_DATASET ENTRIES_.
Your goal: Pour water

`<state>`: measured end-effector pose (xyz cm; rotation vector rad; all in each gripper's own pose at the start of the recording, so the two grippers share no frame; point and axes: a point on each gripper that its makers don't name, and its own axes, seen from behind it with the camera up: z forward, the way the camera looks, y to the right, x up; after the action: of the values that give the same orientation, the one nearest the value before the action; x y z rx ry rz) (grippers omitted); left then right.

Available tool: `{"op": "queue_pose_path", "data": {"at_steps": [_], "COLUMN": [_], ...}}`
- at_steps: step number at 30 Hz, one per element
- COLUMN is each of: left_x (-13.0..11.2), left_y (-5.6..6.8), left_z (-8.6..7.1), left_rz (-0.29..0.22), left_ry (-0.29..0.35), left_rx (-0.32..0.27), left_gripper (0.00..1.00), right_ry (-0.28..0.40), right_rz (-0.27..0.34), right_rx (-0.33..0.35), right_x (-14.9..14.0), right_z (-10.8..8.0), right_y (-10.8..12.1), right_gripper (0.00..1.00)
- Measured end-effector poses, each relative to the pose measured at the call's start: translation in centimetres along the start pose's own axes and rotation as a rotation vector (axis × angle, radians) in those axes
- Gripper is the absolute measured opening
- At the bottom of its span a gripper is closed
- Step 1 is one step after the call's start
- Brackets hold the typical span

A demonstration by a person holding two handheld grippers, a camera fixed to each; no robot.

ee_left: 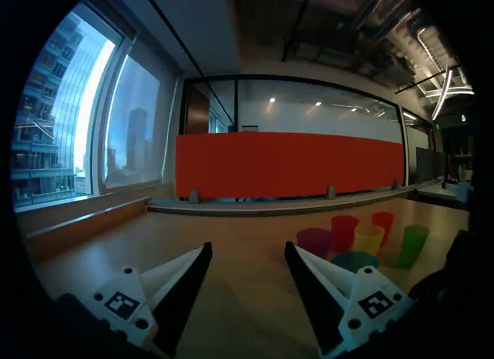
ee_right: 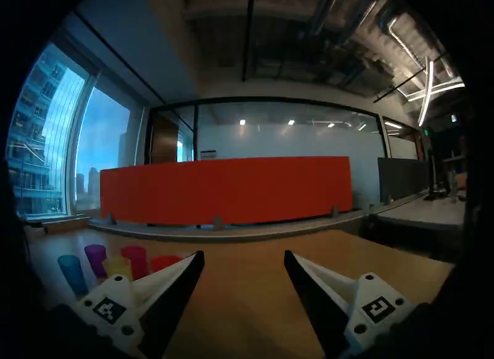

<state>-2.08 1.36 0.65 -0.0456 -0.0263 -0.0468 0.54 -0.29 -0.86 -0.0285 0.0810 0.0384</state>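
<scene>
Several coloured plastic cups stand grouped on the wooden table. In the left gripper view they sit to the right: a purple cup, a red cup, a yellow cup, an orange-red cup, a green cup and a teal cup nearest. My left gripper is open, empty, left of the cups. In the right gripper view the cups are at the lower left: blue, purple, yellow, red. My right gripper is open and empty.
A long orange-red divider panel stands along the table's far edge, with glass walls behind it. Large windows line the left side. Another desk sits to the right. Bare wooden tabletop stretches ahead of the right gripper.
</scene>
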Motion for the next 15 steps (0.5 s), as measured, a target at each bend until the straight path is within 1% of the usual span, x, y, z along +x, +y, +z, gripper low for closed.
{"op": "queue_pose_path", "data": {"at_steps": [8,15], "left_x": [0.0,0.0], "left_y": [-0.1,0.0], "left_z": [0.1,0.0], "left_rz": [0.000,0.000], "left_ry": [0.000,0.000], "left_rx": [0.000,0.000], "left_gripper": [0.87,0.87], "right_ry": [-0.020,-0.047], "right_rz": [0.001,-0.021], "right_rx": [-0.004,-0.007], "right_x": [-0.9,-2.0], "right_z": [0.1,0.6], "right_y": [0.2,0.2], "right_gripper": [1.00,1.00]}}
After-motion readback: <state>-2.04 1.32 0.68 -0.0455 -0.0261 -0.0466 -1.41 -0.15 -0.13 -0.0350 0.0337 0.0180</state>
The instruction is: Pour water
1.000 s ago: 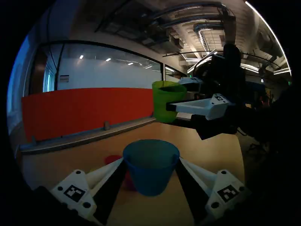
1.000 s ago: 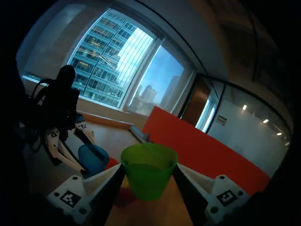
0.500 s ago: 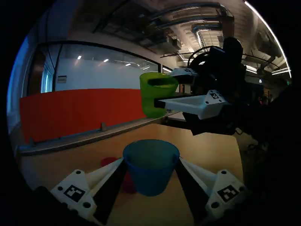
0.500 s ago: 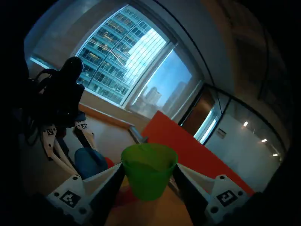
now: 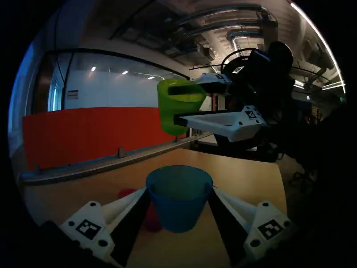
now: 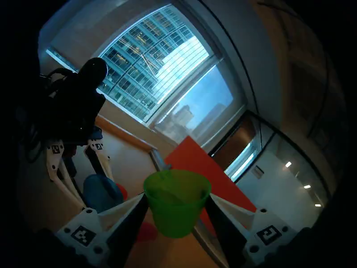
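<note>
Two cups gripped over my wooden table [image 5: 241, 174].
My left tool [image 5: 178, 196] pinches the blue plastic cup [image 5: 179, 210] upright, low by the table; my right tool [image 6: 176, 203] pinches the green plastic cup [image 6: 177, 214], held higher than the blue one and tipped.

Tilted cup [image 5: 178, 105] above upright cup [image 5: 179, 198]
</note>
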A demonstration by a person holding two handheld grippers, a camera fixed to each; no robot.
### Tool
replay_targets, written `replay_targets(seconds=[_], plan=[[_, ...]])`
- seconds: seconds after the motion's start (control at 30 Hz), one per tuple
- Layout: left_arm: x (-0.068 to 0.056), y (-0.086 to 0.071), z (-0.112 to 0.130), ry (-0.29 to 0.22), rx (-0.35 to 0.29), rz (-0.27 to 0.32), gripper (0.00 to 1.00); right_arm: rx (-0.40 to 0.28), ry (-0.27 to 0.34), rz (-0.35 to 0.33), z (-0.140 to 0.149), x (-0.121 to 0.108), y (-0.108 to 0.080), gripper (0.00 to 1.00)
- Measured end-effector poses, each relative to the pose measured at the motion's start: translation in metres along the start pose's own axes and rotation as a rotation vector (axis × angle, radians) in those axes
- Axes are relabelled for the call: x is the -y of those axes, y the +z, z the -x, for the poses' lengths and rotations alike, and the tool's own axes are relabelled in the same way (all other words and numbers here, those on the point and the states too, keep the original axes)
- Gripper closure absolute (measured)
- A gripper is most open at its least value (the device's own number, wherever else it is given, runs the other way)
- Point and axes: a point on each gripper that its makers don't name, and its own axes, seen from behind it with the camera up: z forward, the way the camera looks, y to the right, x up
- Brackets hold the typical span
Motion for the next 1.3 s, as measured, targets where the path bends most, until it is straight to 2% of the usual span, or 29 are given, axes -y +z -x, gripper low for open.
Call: replay_targets(seconds=[0.4, 1.0, 1.3], plan=[[-0.003, 0.001, -0.002, 0.005, 0.001, 0.005, 0.15, -0.001, -0.104, 0.008, -0.018, 0.001, 0.007, 0.12], [-0.004, 0.004, -0.003, 0.003, 0.005, 0.008, 0.15, -0.006, -0.273, 0.027, -0.026, -0.014, 0.012, 0.12], [-0.005, 0.003, -0.004, 0.001, 0.003, 0.012, 0.15, -0.002, -0.333, 0.033, -0.028, -0.015, 0.015, 0.12]])
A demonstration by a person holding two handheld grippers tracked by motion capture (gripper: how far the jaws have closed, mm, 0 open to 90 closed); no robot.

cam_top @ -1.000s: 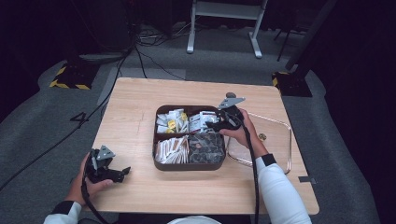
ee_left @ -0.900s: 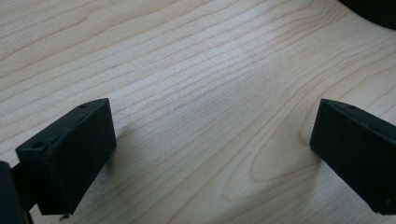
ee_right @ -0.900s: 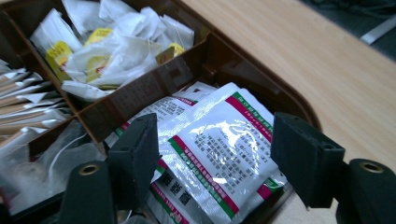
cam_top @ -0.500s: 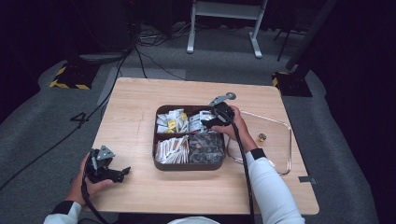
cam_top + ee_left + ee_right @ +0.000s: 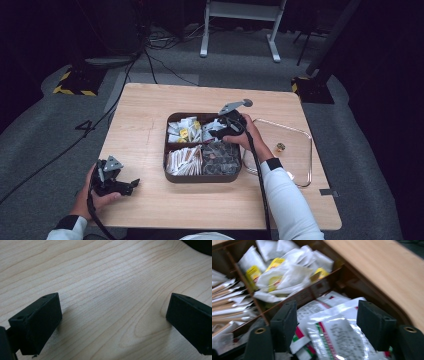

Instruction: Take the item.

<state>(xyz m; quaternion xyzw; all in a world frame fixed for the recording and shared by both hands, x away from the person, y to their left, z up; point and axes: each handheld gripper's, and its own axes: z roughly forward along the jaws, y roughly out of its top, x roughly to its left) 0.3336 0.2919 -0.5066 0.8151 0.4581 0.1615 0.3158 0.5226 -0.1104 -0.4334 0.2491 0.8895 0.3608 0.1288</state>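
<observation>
A brown divided tray (image 5: 170, 176) sits mid-table. Its far-right compartment holds white sachets with red and green print (image 5: 332, 332). My right gripper (image 5: 216, 130) hangs just over them, open, with a sachet lying between the jaws (image 5: 328, 315); nothing is pinched. The compartment beside it holds white and yellow sachets (image 5: 287, 272), and paper-wrapped sticks (image 5: 227, 300) lie in another. My left gripper (image 5: 125, 186) rests on the table at the near left, open (image 5: 112, 312) over bare wood.
A clear shallow tray (image 5: 300, 172) lies right of the brown one with a small brown object (image 5: 280, 147) in it. Dark packets (image 5: 220, 157) fill the brown tray's near-right compartment. Cables trail from both grippers toward the person.
My right gripper has moved left from the tray's right edge to over its far-right compartment. The left gripper has not moved.
</observation>
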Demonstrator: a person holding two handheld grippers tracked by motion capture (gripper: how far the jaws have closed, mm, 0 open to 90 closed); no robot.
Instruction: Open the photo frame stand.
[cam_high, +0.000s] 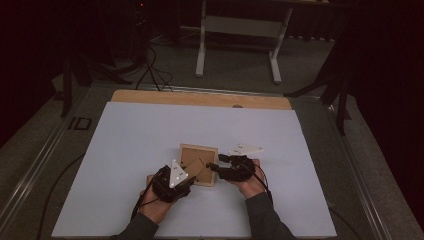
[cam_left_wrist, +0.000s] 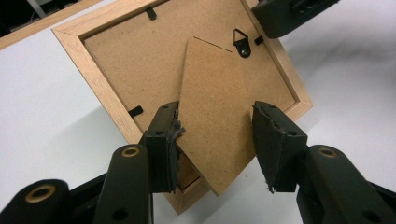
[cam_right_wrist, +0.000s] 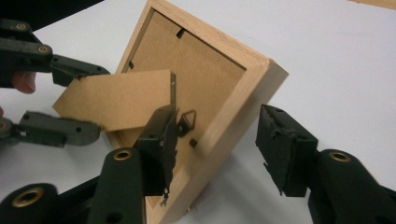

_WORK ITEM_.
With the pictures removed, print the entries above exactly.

_RESULT OF THE EXERCISE_.
Your goal: Pour water

`<state>`: measured end-effector pose (xyz cm; rotation vector rad; all in each gripper's own pose at the start of the recording, so the two grippers share no frame; point and axes: a point on each gripper that its makers don't name, and its own axes, seen from behind it with the camera up: z forward, the way the camera looks, y to the right, x up; after the action: of the values that give the same orientation, the one nearest the value before the action; x y z rx ry rz) (grippers omitted); left then right.

Available tool: `{"op": "queue_pose_path", "data": {"at_steps": [_], "COLUMN": [_], ...}}`
- at_steps: step number at 30 Hz, one per element
- COLUMN is each of: left_x (-13.0..11.2), left_y (-5.6..6.8), left_z (-8.6..7.1), left_rz (-0.29..0.22), left_ry (-0.29..0.35), left_rx (-0.32..0.27), left_gripper (0.00..1.00), right_ry (-0.28..0.40), right_rz (-0.27..0.34), right_rx (-0.33..0.35), right_x (-14.9..14.0), right_z (-10.8..8.0), right_y (-10.8..12.1), right_gripper (0.00..1.00)
- Measured end-effector poses, each relative to the pose measured at the call's start: translation in centimetres along the start pose's own axes and rotation as a rotation vector (axis × angle, radians) in those axes
- Gripper is the absolute measured opening
- At the bottom of its span a gripper is closed
- Step 1 is one step after the call's start
- Brackets hold the typical span

A demonstration by a person holding two handheld grippers, a camera fixed to each; no robot.

ee_left: 
ee_right: 

<state>-2.08 1.36 0.65 -0.0456 -0.0263 -0.0468 0.54 -0.29 -0.86 -0.0285 0.0810 0.0384</state>
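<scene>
Several coloured plastic cups stand grouped on the wooden table. In the left gripper view they sit to the right: a purple cup, a red cup, a yellow cup, an orange-red cup, a green cup and a teal cup nearest. My left gripper is open, empty, left of the cups. In the right gripper view the cups are at the lower left: blue, purple, yellow, red. My right gripper is open and empty.
A long orange-red divider panel stands along the table's far edge, with glass walls behind it. Large windows line the left side. Another desk sits to the right. Bare wooden tabletop stretches ahead of the right gripper.
</scene>
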Motion for the next 15 steps (0.5 s), as measured, a target at each bend until the straight path is within 1% of the usual span, x, y, z along +x, +y, +z, gripper low for closed.
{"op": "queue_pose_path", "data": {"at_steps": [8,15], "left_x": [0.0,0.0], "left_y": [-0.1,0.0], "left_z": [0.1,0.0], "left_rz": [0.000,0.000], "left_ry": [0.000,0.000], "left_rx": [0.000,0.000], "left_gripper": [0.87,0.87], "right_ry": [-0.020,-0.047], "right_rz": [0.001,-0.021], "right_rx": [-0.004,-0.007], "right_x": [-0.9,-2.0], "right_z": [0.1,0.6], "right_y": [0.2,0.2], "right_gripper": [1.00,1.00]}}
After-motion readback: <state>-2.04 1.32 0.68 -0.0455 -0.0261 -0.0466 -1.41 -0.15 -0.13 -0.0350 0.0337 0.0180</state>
The instruction is: Pour water
1.000 s ago: 
1.000 s ago: 
0.500 s ago: 
0.500 s ago: 
now: 
now: 
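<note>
Two cups gripped over my wooden table [image 5: 241, 174].
My left tool [image 5: 178, 196] pinches the blue plastic cup [image 5: 179, 210] upright, low by the table; my right tool [image 6: 176, 203] pinches the green plastic cup [image 6: 177, 214], held higher than the blue one and tipped.

Tilted cup [image 5: 178, 105] above upright cup [image 5: 179, 198]
</note>
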A demonstration by a person holding two handheld grippers, a camera fixed to each; no robot.
### Tool
replay_targets, written `replay_targets(seconds=[_], plan=[[_, ...]])`
- seconds: seconds after the motion's start (control at 30 Hz), one per tuple
- Layout: left_arm: x (-0.068 to 0.056), y (-0.086 to 0.071), z (-0.112 to 0.130), ry (-0.29 to 0.22), rx (-0.35 to 0.29), rz (-0.27 to 0.32), gripper (0.00 to 1.00); right_arm: rx (-0.40 to 0.28), ry (-0.27 to 0.34), rz (-0.35 to 0.33), z (-0.140 to 0.149), x (-0.121 to 0.108), y (-0.108 to 0.080), gripper (0.00 to 1.00)
- Measured end-effector poses, each relative to the pose measured at the motion's start: translation in metres along the start pose's own axes and rotation as a rotation vector (axis × angle, radians) in those axes
- Axes are relabelled for the call: x is the -y of those axes, y the +z, z the -x, for the poses' lengths and rotations alike, and the tool's own axes are relabelled in the same way (all other words and numbers here, those on the point and the states too, keep the original axes)
- Gripper closure absolute (measured)
- A gripper is most open at its least value (the device's own number, wherever else it is given, runs the other way)
- Point and axes: a point on each gripper that its makers don't name, and its own axes, seen from behind it with the camera up: z forward, the way the camera looks, y to the right, x up
- Brackets hold the typical span
Motion for the next 1.3 s, as measured, targets where the path bends most, until it is straight to 2% of the usual span, or 29 are given, axes -y +z -x, gripper low for open.
Call: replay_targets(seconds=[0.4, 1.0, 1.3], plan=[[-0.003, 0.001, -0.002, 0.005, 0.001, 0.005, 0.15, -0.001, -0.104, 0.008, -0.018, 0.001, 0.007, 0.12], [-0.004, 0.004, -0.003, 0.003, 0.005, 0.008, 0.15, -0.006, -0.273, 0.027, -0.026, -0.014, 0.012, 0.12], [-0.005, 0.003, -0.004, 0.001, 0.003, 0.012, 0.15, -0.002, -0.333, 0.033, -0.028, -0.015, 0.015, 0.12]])
A demonstration by a person holding two handheld grippers tracked by motion capture (gripper: how far the jaws have closed, mm, 0 open to 90 closed); no robot.

cam_top @ -1.000s: 
ee_left @ -0.900s: 
ee_right @ -0.900s: 
cam_top @ -0.500s: 
cam_top + ee_left + ee_right @ +0.000s: 

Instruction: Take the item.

<state>(xyz m; quaternion xyzw; all in a world frame fixed for the recording and shared by both hands, x away from the person, y to their left, z up; point and axes: each handheld gripper's, and its own axes: z roughly forward along the jaws, y roughly out of its top, x roughly to its left) 0.3336 0.2919 -0.5066 0.8151 0.4581 0.1615 0.3158 0.5226 -0.1104 -0.4334 0.2491 0.8895 0.3608 0.1288</state>
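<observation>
A brown divided tray (image 5: 170, 176) sits mid-table. Its far-right compartment holds white sachets with red and green print (image 5: 332, 332). My right gripper (image 5: 216, 130) hangs just over them, open, with a sachet lying between the jaws (image 5: 328, 315); nothing is pinched. The compartment beside it holds white and yellow sachets (image 5: 287, 272), and paper-wrapped sticks (image 5: 227, 300) lie in another. My left gripper (image 5: 125, 186) rests on the table at the near left, open (image 5: 112, 312) over bare wood.
A clear shallow tray (image 5: 300, 172) lies right of the brown one with a small brown object (image 5: 280, 147) in it. Dark packets (image 5: 220, 157) fill the brown tray's near-right compartment. Cables trail from both grippers toward the person.
My right gripper has moved left from the tray's right edge to over its far-right compartment. The left gripper has not moved.
</observation>
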Demonstrator: a person holding two handheld grippers tracked by motion capture (gripper: how far the jaws have closed, mm, 0 open to 90 closed); no robot.
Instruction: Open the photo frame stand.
[cam_high, +0.000s] 
[cam_left_wrist, +0.000s] 
[cam_right_wrist, +0.000s] 

That wraps up the answer.